Davos Report 2026: Geo-economic standoff turns into rule of world order

Bashar Halabi - Journalist specialized in Argus Agency

The 2026 World Economic Forum report has striking implications, stemming not only from what it warns of, but also from what it tacitly acknowledges about the nature of the ongoing transformation of the international system. The report puts geo-economic confrontation at the forefront of global risks in the short term, ahead of climate change, technology and debt accumulation, in a clear reflection of the shift in global priorities.

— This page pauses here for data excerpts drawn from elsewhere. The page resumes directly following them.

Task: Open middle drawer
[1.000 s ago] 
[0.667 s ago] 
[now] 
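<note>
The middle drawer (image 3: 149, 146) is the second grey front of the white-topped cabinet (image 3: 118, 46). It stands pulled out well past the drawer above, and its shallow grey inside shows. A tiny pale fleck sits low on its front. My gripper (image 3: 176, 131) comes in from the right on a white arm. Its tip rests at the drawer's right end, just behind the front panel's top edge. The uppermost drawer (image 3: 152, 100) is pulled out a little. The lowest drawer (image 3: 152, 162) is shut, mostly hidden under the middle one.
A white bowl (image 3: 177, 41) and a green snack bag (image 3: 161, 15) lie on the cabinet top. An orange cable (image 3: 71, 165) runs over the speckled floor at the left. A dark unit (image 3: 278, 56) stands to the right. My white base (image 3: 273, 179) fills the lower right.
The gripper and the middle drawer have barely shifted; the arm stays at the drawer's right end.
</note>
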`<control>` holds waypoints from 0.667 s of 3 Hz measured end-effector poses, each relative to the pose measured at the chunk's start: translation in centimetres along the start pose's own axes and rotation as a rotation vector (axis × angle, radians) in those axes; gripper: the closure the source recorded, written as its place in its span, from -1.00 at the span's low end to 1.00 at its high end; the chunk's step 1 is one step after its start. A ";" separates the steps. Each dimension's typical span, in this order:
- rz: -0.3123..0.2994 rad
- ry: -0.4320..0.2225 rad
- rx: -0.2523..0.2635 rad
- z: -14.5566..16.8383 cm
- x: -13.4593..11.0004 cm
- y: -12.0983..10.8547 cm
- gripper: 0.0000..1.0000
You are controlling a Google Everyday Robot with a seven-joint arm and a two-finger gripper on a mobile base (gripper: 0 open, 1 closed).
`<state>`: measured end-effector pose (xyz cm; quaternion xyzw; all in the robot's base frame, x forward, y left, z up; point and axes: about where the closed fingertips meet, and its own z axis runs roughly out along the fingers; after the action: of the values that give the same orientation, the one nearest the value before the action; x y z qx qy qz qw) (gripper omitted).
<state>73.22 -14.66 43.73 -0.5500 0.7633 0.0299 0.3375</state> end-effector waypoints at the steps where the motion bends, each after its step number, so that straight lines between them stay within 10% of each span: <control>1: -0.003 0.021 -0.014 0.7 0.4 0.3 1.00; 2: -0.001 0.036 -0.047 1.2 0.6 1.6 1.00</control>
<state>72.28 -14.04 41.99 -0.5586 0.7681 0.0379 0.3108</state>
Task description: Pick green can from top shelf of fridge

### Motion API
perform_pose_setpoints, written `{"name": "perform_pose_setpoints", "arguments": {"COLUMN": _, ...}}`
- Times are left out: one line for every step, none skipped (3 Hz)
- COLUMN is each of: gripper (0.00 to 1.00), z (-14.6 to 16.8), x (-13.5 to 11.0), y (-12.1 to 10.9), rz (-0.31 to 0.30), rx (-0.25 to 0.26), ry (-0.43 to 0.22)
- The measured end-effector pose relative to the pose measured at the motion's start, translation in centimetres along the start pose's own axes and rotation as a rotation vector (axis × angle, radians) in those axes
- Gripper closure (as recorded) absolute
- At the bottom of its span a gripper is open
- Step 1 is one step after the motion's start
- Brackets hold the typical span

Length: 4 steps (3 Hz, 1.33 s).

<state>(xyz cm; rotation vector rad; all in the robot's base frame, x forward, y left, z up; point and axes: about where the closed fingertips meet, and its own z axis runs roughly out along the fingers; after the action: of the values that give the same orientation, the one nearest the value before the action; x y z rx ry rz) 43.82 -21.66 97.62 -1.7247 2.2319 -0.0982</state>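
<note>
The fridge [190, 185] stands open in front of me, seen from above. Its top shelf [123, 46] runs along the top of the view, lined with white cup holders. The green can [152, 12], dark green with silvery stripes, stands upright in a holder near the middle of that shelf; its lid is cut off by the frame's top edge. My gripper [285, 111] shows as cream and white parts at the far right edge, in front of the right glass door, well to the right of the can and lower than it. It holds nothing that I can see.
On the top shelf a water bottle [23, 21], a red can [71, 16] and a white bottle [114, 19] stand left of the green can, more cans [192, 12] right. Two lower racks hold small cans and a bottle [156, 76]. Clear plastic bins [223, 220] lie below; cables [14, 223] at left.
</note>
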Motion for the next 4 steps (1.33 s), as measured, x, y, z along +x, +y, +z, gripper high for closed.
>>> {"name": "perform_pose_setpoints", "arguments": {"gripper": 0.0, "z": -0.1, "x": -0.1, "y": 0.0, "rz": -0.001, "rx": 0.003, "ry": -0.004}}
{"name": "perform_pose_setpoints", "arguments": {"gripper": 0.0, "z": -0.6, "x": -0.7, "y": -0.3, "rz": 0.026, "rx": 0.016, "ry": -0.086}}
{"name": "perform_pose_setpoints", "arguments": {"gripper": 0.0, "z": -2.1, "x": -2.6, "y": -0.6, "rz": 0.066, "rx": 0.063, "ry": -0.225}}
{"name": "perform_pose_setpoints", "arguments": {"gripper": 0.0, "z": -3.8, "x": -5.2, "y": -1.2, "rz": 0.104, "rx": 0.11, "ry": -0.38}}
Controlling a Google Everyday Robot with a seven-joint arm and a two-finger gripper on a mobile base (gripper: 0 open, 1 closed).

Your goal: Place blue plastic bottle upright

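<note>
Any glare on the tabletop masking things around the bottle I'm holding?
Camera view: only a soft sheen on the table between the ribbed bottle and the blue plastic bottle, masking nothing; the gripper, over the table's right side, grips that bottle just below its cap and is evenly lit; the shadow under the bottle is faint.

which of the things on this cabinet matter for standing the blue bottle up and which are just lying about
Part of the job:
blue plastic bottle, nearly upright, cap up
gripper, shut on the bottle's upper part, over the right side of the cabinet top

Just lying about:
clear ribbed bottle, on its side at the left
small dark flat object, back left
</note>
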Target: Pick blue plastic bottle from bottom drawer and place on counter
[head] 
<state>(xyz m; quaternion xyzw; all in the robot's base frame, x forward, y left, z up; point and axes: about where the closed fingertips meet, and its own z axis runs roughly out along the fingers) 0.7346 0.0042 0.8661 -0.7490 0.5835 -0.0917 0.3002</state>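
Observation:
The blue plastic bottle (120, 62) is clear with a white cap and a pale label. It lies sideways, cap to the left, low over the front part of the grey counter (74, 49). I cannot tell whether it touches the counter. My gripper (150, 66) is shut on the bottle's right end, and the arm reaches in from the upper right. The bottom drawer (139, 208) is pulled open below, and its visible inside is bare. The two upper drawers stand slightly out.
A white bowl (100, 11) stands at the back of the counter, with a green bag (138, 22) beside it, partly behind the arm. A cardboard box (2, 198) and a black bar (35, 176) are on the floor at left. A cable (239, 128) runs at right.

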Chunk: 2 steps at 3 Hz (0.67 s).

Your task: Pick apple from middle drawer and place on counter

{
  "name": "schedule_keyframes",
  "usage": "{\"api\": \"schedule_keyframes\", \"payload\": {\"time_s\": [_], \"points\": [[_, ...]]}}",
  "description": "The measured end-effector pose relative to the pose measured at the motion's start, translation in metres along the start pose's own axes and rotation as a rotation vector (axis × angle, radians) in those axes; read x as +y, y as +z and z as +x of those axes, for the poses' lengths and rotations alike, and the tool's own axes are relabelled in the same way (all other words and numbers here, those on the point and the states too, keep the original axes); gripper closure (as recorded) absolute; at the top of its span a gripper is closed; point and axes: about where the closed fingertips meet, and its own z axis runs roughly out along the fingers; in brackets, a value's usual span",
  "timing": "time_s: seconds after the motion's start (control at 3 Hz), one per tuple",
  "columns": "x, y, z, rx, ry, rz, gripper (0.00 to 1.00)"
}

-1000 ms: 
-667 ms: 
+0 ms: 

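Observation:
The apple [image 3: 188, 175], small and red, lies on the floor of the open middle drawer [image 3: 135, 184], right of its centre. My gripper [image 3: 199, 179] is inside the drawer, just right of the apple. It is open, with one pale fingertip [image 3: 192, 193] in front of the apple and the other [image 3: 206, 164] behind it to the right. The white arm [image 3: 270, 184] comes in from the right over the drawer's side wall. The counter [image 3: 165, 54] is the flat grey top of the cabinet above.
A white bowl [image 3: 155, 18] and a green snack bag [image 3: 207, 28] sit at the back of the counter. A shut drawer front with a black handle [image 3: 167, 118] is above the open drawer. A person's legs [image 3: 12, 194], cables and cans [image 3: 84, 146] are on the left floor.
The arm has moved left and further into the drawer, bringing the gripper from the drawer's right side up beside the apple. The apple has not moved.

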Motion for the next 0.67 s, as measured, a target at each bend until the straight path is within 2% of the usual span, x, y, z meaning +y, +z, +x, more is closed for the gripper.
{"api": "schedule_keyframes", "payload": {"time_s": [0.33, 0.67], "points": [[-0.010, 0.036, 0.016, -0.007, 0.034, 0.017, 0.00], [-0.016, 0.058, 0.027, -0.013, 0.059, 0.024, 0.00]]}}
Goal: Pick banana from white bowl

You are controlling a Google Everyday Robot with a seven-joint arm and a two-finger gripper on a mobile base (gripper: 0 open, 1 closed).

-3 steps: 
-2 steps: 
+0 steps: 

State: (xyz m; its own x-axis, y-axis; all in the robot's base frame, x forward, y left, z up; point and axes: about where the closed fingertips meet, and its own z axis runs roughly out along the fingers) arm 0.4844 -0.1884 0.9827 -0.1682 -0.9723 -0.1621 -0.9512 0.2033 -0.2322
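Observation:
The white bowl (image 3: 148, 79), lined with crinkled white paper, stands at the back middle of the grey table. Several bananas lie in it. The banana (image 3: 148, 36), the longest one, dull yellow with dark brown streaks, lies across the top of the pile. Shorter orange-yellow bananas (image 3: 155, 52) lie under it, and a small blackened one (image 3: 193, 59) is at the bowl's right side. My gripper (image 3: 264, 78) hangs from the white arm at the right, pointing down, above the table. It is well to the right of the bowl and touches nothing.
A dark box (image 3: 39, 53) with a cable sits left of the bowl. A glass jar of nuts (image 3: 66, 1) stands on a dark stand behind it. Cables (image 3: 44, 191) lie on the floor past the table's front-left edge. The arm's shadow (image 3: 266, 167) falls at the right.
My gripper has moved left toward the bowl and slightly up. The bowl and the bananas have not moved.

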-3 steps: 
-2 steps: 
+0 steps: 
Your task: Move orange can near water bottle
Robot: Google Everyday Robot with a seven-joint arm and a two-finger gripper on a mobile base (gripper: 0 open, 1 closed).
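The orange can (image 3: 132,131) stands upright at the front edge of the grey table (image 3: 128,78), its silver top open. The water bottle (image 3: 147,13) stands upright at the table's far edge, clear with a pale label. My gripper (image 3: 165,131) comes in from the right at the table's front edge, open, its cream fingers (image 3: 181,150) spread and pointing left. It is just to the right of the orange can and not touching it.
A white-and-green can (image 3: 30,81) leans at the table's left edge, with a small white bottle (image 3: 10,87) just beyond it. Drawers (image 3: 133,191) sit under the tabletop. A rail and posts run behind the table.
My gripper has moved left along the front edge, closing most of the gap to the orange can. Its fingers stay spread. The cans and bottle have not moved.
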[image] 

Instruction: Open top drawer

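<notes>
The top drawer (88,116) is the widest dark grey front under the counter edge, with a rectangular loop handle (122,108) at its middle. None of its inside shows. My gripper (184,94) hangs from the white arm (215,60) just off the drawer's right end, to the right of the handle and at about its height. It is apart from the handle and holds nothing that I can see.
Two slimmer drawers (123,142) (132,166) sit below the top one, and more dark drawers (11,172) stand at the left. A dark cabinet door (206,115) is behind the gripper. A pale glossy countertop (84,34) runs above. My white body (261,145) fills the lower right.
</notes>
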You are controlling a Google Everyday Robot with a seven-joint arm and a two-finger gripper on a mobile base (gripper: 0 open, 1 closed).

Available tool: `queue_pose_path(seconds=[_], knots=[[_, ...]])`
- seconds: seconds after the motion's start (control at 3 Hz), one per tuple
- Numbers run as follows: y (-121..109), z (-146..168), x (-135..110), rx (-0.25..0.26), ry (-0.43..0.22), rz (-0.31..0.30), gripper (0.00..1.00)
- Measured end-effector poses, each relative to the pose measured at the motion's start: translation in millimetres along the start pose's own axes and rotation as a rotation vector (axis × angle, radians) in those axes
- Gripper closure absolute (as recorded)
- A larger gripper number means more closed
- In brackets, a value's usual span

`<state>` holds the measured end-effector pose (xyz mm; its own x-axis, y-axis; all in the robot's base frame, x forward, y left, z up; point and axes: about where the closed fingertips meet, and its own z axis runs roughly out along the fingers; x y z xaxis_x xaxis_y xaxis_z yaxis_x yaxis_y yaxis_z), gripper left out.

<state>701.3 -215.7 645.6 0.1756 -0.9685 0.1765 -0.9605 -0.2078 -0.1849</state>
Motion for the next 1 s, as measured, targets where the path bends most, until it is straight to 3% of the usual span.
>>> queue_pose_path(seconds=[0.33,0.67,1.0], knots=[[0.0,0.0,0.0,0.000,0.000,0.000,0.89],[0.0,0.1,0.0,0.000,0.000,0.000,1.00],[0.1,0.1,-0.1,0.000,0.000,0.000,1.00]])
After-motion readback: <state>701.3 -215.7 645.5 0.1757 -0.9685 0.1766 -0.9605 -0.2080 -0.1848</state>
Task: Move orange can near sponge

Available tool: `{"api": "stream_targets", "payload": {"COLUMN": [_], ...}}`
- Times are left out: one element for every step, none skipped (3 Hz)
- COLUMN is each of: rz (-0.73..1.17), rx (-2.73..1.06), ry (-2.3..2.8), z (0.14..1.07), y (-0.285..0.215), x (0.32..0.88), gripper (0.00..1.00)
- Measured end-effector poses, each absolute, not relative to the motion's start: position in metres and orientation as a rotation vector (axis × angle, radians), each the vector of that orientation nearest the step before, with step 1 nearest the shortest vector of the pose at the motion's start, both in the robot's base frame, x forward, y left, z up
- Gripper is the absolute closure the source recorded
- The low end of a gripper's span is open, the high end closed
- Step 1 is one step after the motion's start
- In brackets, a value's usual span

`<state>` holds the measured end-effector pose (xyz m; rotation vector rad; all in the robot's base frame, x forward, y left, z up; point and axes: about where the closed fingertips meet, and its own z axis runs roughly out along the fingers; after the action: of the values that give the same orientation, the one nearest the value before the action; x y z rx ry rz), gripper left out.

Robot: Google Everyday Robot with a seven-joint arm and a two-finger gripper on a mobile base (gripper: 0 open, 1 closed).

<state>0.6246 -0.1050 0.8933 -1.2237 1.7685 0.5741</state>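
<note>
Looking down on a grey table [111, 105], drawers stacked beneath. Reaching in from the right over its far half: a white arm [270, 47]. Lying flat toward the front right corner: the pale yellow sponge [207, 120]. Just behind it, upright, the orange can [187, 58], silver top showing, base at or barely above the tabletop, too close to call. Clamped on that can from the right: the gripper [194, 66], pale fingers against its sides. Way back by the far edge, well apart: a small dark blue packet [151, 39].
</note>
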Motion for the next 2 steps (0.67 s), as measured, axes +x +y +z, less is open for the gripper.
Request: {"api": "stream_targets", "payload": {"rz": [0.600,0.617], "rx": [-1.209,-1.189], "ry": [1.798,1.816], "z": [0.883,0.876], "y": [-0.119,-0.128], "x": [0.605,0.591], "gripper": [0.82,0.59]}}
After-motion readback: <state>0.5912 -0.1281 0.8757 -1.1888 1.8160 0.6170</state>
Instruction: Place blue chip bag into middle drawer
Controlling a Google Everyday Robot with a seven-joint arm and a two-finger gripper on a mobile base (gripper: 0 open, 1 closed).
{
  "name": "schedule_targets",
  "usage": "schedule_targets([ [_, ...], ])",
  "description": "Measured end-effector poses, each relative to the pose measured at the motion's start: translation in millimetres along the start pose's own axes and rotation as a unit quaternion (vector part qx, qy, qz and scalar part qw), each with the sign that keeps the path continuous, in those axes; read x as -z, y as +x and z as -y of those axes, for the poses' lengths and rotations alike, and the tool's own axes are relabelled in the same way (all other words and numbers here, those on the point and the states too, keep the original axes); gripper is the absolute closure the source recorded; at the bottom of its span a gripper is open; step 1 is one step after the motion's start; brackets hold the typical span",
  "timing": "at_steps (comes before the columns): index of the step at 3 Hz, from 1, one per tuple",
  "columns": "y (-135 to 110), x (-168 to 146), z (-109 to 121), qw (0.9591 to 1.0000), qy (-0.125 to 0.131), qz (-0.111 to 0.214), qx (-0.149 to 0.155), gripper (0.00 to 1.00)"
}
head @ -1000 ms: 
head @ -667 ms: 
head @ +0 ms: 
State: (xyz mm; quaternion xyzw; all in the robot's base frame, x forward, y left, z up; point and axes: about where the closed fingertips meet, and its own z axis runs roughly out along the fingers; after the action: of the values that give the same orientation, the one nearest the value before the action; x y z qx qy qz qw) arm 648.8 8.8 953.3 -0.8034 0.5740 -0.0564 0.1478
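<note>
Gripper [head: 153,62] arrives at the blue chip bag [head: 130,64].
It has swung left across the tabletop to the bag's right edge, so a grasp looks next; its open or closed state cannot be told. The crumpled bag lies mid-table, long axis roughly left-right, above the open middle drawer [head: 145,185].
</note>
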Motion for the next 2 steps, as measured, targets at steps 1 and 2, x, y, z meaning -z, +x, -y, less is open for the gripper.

This conclusion assumes the importance of doubling the fact that the World Economic Forum is one of the most prominent pillars of the liberal-capitalist elite, which has long treated the current turmoil as a temporary deviation from the course of globalization. But the 2026 report goes beyond that, acknowledging that geo-economic conflict is no longer a symptom of the global order, but rather a logic that governs and reshapes it.

And the report highlights the depth of the crisis, with only 1% of experts expecting a return to calm and stability at the global level during the next two years or even during the next decade. This suggests that a crisis situation is no longer an exception, but has turned into a base on which to base public policies and economic choices, with direct implications for financial markets, capital flows and investment.

The report also shows that environmental risks have not actually diminished, but have been marginalized under the pressure of wars, sanctions, tariffs, and the disintegration of the global order structure. In contrast, concern about AI is growing, not because of technological development itself, but as a result of an acceleration in the concentration of power and control at a pace that outstrips the ability of legislative and governmental frameworks to keep pace with it.

The World Economic Forum’s 2026 report does not provide a conventional reading of “risks,” but rather a clear acknowledgment that the logic of competition is replacing cooperation as the rule governing international relations, at a time when the world’s ability to effectively manage overlapping and simultaneous crises is waning.